Dataset extract:
--------------------------------
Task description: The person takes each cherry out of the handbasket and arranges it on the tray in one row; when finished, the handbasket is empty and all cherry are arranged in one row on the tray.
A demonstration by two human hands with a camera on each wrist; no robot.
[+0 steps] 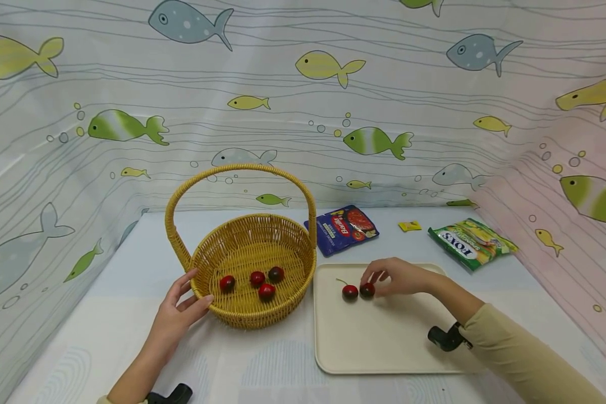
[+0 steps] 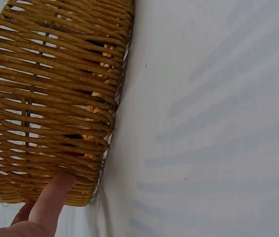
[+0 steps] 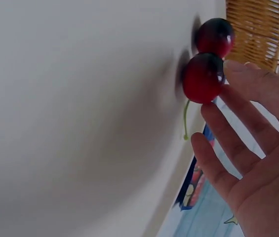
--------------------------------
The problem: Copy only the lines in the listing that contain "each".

Exercise output:
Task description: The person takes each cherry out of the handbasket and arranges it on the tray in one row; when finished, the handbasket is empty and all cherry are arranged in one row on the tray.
A demonstration by two human hands with a camera on each wrist; no robot.

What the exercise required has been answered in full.